Department of Health Research Methods, Evidence, and Impact, McMaster University, Hamilton, Ontario, Canada.
Dalla Lana School of Public Health, University of Toronto, Toronto, Ontario, Canada.
Adv Nutr. 2021 Jun 1;12(3):621-631. doi: 10.1093/advances/nmaa183.
The field of nutritional epidemiology faces challenges posed by measurement error, diet as a complex exposure, and residual confounding. The objective of this perspective article is to highlight how developments in big data and machine learning can help address these challenges. New methods of collecting 24-h dietary recalls and recording diet could enable larger samples and more repeated measures to increase statistical power and measurement precision. In addition, use of machine learning to automatically classify pictures of food could become a useful complimentary method to help improve precision and validity of dietary measurements. Diet is complex due to thousands of different foods that are consumed in varying proportions, fluctuating quantities over time, and differing combinations. Current dietary pattern methods may not integrate sufficient dietary variation, and most traditional modeling approaches have limited incorporation of interactions and nonlinearity. Machine learning could help better model diet as a complex exposure with nonadditive and nonlinear associations. Last, novel big data sources could help avoid unmeasured confounding by offering more covariates, including both omics and features derived from unstructured data with machine learning methods. These opportunities notwithstanding, application of big data and machine learning must be approached cautiously to ensure quality of dietary measurements, avoid overfitting, and confirm accurate interpretations. Greater use of machine learning and big data would also require substantial investments in training, collaborations, and computing infrastructure. Overall, we propose that judicious application of big data and machine learning in nutrition science could offer new means of dietary measurement, more tools to model the complexity of diet and its relations with diseases, and additional potential ways of addressing confounding.

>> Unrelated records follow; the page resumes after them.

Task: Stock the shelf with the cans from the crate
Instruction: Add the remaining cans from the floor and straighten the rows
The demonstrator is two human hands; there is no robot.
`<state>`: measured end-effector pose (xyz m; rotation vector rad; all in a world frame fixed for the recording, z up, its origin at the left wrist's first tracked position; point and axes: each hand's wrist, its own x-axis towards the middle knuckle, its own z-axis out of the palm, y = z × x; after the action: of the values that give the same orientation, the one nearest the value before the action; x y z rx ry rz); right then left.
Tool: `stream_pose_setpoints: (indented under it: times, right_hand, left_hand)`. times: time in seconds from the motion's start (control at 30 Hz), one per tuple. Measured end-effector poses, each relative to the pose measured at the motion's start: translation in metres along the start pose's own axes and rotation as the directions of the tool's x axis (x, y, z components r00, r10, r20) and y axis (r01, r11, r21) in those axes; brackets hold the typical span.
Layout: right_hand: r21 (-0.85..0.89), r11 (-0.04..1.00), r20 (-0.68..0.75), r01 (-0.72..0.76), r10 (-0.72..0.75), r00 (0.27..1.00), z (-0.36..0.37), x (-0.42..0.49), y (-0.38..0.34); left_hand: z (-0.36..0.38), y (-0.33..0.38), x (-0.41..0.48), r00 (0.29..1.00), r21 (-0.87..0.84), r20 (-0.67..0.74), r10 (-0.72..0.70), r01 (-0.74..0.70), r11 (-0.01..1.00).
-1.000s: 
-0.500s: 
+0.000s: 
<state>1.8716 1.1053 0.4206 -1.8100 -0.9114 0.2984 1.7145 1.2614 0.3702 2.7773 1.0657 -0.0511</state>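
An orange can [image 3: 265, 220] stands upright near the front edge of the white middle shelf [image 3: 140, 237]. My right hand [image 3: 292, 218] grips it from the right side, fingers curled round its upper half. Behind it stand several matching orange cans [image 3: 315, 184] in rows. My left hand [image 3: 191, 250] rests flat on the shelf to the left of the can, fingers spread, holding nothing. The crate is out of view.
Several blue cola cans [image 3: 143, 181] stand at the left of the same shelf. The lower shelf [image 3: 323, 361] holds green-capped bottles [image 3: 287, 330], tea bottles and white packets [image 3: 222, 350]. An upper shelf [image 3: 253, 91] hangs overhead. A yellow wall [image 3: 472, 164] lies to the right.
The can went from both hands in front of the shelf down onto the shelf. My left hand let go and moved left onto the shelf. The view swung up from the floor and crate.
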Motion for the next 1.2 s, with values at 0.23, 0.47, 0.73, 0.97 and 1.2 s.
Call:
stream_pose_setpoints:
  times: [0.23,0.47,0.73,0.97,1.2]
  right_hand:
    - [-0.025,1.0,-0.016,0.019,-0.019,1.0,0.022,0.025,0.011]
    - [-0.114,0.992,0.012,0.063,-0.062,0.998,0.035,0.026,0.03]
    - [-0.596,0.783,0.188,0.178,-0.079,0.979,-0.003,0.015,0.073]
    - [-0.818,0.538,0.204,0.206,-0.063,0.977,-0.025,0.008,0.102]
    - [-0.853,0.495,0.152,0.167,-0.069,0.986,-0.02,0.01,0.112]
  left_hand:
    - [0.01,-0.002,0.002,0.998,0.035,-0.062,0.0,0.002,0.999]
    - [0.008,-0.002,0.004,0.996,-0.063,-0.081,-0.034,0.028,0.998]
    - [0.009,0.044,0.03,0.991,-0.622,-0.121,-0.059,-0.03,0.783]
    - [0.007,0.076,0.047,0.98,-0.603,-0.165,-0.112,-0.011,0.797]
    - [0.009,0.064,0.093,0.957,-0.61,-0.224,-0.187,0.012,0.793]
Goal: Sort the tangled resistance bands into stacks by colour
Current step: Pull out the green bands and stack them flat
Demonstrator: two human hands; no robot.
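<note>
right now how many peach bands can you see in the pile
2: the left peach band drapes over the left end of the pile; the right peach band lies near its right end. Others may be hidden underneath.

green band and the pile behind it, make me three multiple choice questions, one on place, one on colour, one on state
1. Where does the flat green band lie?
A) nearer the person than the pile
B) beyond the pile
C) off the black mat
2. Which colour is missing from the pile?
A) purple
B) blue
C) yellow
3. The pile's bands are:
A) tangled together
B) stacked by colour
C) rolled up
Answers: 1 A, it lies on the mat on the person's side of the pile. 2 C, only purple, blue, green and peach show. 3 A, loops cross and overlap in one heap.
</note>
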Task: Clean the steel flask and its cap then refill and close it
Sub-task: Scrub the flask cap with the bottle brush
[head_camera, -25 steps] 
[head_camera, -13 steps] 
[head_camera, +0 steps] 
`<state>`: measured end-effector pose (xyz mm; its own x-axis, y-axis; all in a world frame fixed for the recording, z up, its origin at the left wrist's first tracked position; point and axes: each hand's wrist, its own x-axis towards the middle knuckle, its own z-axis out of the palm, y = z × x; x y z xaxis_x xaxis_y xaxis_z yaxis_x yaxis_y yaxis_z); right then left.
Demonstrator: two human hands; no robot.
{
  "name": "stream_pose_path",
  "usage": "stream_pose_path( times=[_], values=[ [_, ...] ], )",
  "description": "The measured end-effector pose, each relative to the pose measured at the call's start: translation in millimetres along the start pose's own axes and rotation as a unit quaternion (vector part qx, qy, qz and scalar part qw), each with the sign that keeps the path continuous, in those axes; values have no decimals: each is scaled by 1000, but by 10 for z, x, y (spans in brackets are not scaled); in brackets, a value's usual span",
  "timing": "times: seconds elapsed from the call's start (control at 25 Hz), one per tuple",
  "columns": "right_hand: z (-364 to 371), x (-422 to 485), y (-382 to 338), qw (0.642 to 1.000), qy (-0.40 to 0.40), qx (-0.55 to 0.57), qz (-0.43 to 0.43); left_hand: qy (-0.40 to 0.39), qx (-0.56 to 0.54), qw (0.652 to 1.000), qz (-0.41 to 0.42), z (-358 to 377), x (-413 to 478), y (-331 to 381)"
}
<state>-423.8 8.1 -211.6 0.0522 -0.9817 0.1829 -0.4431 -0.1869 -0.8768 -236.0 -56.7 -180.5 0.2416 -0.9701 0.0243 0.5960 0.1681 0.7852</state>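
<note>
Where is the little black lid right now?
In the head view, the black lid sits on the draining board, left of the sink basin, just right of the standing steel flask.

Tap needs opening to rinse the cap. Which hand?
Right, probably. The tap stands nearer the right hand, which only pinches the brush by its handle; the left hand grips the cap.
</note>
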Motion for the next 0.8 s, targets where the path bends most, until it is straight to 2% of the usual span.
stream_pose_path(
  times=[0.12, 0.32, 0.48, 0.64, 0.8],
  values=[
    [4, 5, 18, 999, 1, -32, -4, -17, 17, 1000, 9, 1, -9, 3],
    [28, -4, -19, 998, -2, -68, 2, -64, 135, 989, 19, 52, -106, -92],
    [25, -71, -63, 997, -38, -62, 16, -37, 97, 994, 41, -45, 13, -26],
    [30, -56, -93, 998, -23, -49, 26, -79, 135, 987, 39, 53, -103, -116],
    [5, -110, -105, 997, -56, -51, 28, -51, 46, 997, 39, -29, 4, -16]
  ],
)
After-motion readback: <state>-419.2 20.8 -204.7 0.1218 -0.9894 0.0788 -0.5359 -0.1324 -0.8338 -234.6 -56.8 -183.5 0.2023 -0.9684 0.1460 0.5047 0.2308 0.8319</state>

营养流行病学领域面临着测量误差、复杂的饮食暴露以及残余混杂因素带来的挑战。本文的目的是强调大数据和机器学习的发展如何有助于应对这些挑战。新的 24 小时膳食回忆收集和饮食记录方法可以使样本量更大,重复测量更多,从而提高统计能力和测量精度。此外,使用机器学习自动对食物图片进行分类可能成为一种有用的辅助方法,有助于提高饮食测量的精度和有效性。饮食是复杂的,因为有数千种不同的食物以不同的比例、随时间波动的数量和不同的组合来食用。目前的饮食模式方法可能无法整合足够的饮食变化,大多数传统的建模方法对相互作用和非线性的纳入能力有限。机器学习可以帮助更好地将饮食作为一种具有非加性和非线性关联的复杂暴露进行建模。最后,新的大数据源可以通过提供更多的协变量来帮助避免未测量的混杂,包括通过机器学习方法从非结构化数据中提取的组学和特征。尽管存在这些机会,但大数据和机器学习的应用必须谨慎进行,以确保饮食测量的质量,避免过度拟合,并确认准确的解释。更多地使用机器学习和大数据也需要在培训、合作和计算基础设施方面进行大量投资。总的来说,我们提出,在营养科学中明智地应用大数据和机器学习可以提供新的饮食测量方法,更多的工具来模拟饮食的复杂性及其与疾病的关系,以及解决混杂因素的额外潜在方法。